Good content is THE essential element in all search, marketing, publishing, advertising, PR or comms endeavours for every business regardless of size, niche, product or audience.
It establishes your credibility and expertise online, and so becomes the magnetic field that creates interest and attracts visitors and, if you utilise those visitors, customers. Therefore it is the key area in which a company, however well promoted in other areas, will be judged.
Unfortunately not all content is created equal.
While everyone and anybody can produce content, the every ease (and speed) in which it can be created online can often result poorly written and presented content and in far more mistakes being made than any self-respecting offline publication, catalogue, mailshot or brochure would ever have countenanced.
Poor content is a turn off and will not encourage people to stay, return, put their trust in you or buy from you, and so is literally not ‘fit for purpose’. So how do you make sure your company’s content does the job it’s meant to and doesn’t end up damaging your reputation and bottom line?

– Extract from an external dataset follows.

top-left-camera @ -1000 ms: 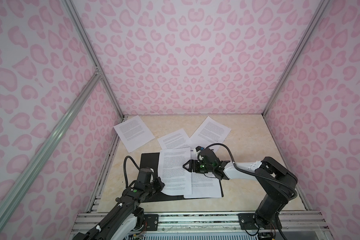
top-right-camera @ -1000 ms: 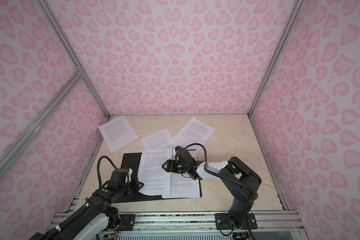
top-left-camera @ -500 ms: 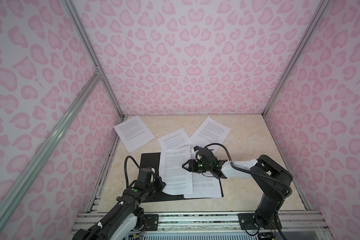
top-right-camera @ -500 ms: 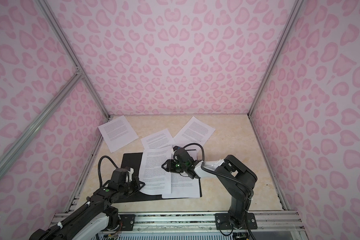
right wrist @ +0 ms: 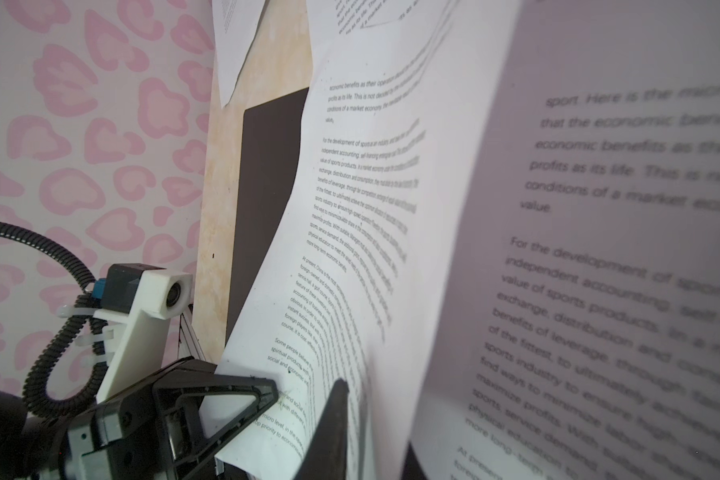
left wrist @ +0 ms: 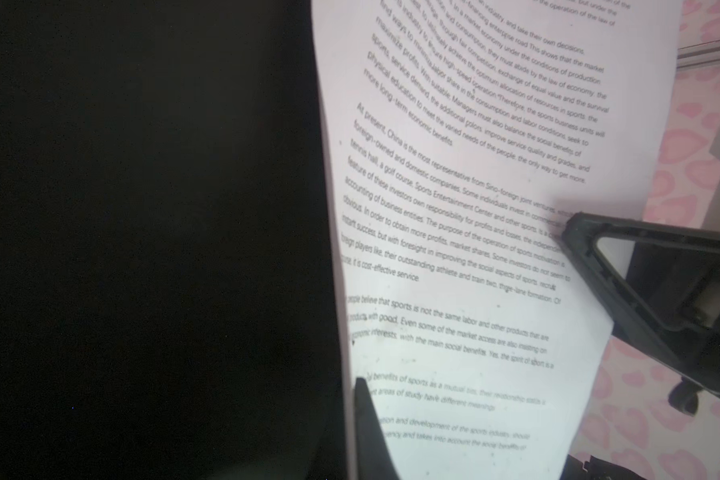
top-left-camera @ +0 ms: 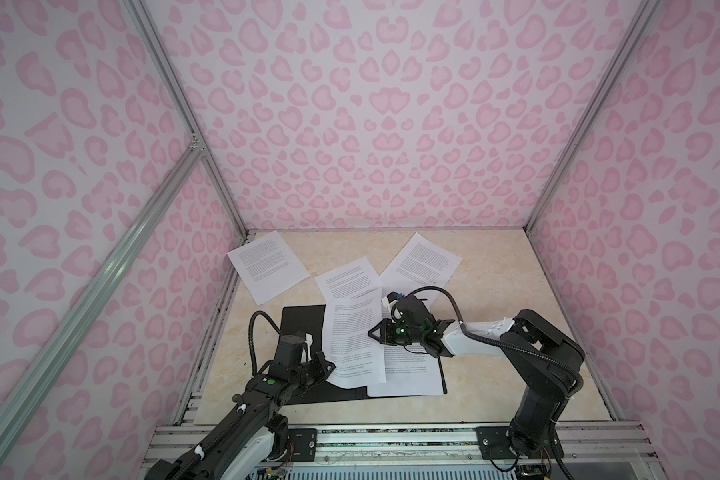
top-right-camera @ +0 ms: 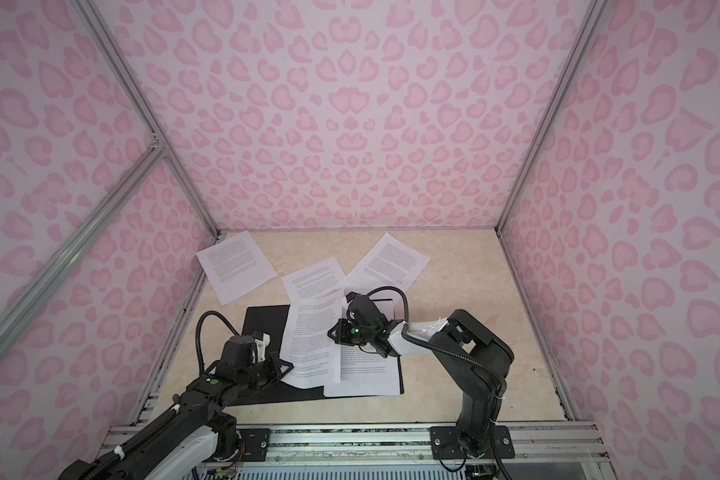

- Get the facts right – incorrect facts in something written about you are one thing and unfortunately far too common, but factual mistakes in your own content are inexcusable. Check and check again, and if a mistake does slip through make sure it is rectified immediately – and always ask for mistakes elsewhere to be corrected as well.
- Write it well – it’s always easier to write it ‘long’ rather than take the time to edit it and refine it, yet a well-crafted piece is much easier to read than a rambling piece of copy and will keep the reader engaged all the way through. Get it professionally written if your team can’t do it themselves.
- Be correct – bad grammar and spelling errors are a complete no go, whether you’re writing purely ‘business’ English or servicing an audience where the language has taken on its own form (urban, dialect, etc). The same holds true whatever language you are writing in, and that includes getting it translated – always hire an expert if it isn’t your first language, be (or hire) an eagle-eyed sub editor and check, check, check.
- Know your audience – if I ask you whom you sell to, you probably have a precise and definable customer profile, but does your online content reflect that? If not, you are missing the point (online IS your business) and need to revisit it, refine, or even get it rewritten completely.
- Don’t be a parrot – write what you think, what you know, what you believe, not repeat what someone else is saying. The internet is FULL of rip off merchants and it is important to make sure your voice is not only on message but also your very own. And yes, I know that is hard – that’s why so many company websites are so boring, so many company blogs are such failures, and why if you get it right, you and your company will stand out from the crowd.
- Don’t patronise or be heavy handed – the digital revolution has done what the entire political left has been trying to do for decades: levelled the playing field and made everyone equal. So DO build relationships, DO communicate not dictate, and DON’T speak down to your customers. Or you’ll be boycotted faster than you can click your mouse.
- DO be an expert – don’t be afraid to share your and your team’s expert knowledge, just do it in an adult manner ie peer to peer, NOT teacher to pupil.
- Give added value – share and include excerpts and hyperlinks to interesting or supporting pieces of content (your own or otherwise– always credit if the latter). Add a downloadable white paper for additional information, run a webinar, or offer a discount on a related event or product. Make it easy for people who want to know more to do so.
- Make it readable, sharable and mobile friendly – social media, smart phones and tablets have already changed the digital landscape, and will continue to do so in ever-expending ways. In this context design and typeface also become overwhelmingly important because if your visitor can’t read the first paragraph, trust me, they’ll leave, so ensure your content is readable in every format, as well as easily sharable.
- Work it – I’m a great believer in value for money and so always look to see if one idea or large piece of content can be made to work harder by splitting and re-crafting and placing in different formats, and I’m never afraid to reference old content that still has value.
So look at your content with fresh eyes – is it talking to the right people in the right way? Is it engaging, sharable, easy to read? Can you make it work harder?
A series of blog posts can become an eBook, for example, which could in its turn become a fully-fledged published book (or viz versa – a book can become a series of articles or blog posts exploring the ideas in more detail). A white paper or research study could be a downloadable giveaway.
All can be chunked down and used as a Google+ post, Tumblr picture and feed, Facebook status updates, and Twitter updates, or chunked up and rewritten as news release or online/offline/iPad tablet magazine article, or maybe even form the basis for a webinar and event, which can then be promoted again in turn, all feeding a virtual circle of social goodness that increases your company’s profile as well as your content’s chances of being seen by those you want to reach and with whom you would like to do business.
Which is the crucial thing in Business Comms of all sorts because in today’s digital landscape there is so much noise and content vying for attention that actually becoming visible to your potential audience in the first instance, let alone getting them to stick around and read what you have to say or buy into what you are trying to sell, is a huge hurdle that can’t be underestimated.
Consequently by getting your content spot on you increase your ability to attract visitors from different areas, point them back to your website and encourage them to drop into your marketing funnel ready for the sales team to convert.
Which is the name of the game after all.